■ Task prompt
Copy the entire listing exactly.

(Collected data)

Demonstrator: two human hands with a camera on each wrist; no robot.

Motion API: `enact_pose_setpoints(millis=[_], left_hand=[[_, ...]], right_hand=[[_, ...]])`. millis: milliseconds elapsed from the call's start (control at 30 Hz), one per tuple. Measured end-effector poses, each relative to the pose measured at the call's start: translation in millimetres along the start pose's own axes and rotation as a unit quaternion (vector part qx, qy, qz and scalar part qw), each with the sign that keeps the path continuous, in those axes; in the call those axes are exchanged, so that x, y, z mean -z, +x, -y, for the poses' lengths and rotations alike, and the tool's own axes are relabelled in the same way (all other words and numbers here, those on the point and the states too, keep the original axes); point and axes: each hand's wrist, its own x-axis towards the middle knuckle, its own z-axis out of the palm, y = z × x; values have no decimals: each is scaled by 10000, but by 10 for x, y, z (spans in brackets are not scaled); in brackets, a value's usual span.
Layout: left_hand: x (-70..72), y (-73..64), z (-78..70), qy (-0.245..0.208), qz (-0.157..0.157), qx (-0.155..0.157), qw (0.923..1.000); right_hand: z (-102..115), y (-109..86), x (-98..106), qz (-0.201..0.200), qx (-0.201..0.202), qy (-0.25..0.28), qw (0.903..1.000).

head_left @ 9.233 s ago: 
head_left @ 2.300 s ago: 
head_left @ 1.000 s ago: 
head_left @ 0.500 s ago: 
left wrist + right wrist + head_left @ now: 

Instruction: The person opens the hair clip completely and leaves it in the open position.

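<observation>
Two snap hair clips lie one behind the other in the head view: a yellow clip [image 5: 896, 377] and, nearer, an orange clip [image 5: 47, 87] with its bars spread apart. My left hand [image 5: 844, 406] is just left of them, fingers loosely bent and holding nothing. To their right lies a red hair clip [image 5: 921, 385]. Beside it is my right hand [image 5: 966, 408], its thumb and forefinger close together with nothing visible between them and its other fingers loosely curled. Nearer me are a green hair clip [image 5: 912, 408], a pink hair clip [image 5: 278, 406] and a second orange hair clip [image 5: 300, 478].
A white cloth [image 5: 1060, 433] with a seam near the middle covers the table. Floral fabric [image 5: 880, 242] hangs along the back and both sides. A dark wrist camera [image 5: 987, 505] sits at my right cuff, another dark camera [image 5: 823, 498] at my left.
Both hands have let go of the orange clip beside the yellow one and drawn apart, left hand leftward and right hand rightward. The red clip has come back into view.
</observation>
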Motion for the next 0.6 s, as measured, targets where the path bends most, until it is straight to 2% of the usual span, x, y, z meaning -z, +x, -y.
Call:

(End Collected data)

■ Task result
Demonstrator: two human hands with a camera on each wrist; no robot.

Motion API: `enact_pose_setpoints(millis=[_], left_hand=[[_, ...]], right_hand=[[_, ...]])`. millis: milliseconds elapsed from the call's start (control at 30 Hz), one per tuple. Measured end-effector poses, each relative to the pose measured at the call's start: translation in millimetres along the start pose's own axes and rotation as a unit quaternion (vector part qx, qy, qz and scalar part qw), each with the sign that keeps the path continuous, in those axes; in the call those axes are exchanged, so that x, y, z mean -z, +x, -y, for the poses' lengths and rotations alike, and the tool's own axes are relabelled in the same way (all other words and numbers here, those on the point and the states too, keep the original axes); point and axes: each hand's wrist, its own x-axis towards the middle knuckle, its own z-axis out of the palm, y = z × x; values have no decimals: each is scaled by 10000, but by 10 for x, y, z (spans in brackets are not scaled); in brackets, a value's usual span.
Layout: left_hand: x (-70..72), y (-73..64), z (-78..70), qy (-0.245..0.208), qz (-0.157..0.157), qx (-0.155..0.157), qw (0.923..1.000); right_hand: z (-102..115), y (-109..86), x (-98..106), qz (-0.201..0.200), qx (-0.201..0.202), qy (-0.25..0.28), qw (0.903..1.000).

head_left @ 9.233 s ago: 
head_left @ 2.300 s ago: 
head_left @ 1.000 s ago: 
head_left @ 0.500 s ago: 
left wrist + right wrist + head_left @ now: 

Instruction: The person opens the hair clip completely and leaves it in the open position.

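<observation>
Two snap hair clips lie one behind the other in the head view: a yellow clip [image 5: 896, 377] and, nearer, an orange clip [image 5: 47, 87] with its bars spread apart. My left hand [image 5: 844, 406] is just left of them, fingers loosely bent and holding nothing. To their right lies a red hair clip [image 5: 921, 385]. Beside it is my right hand [image 5: 966, 408], its thumb and forefinger close together with nothing visible between them and its other fingers loosely curled. Nearer me are a green hair clip [image 5: 912, 408], a pink hair clip [image 5: 278, 406] and a second orange hair clip [image 5: 300, 478].
A white cloth [image 5: 1060, 433] with a seam near the middle covers the table. Floral fabric [image 5: 880, 242] hangs along the back and both sides. A dark wrist camera [image 5: 987, 505] sits at my right cuff, another dark camera [image 5: 823, 498] at my left.
Both hands have let go of the orange clip beside the yellow one and drawn apart, left hand leftward and right hand rightward. The red clip has come back into view.
</observation>
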Motion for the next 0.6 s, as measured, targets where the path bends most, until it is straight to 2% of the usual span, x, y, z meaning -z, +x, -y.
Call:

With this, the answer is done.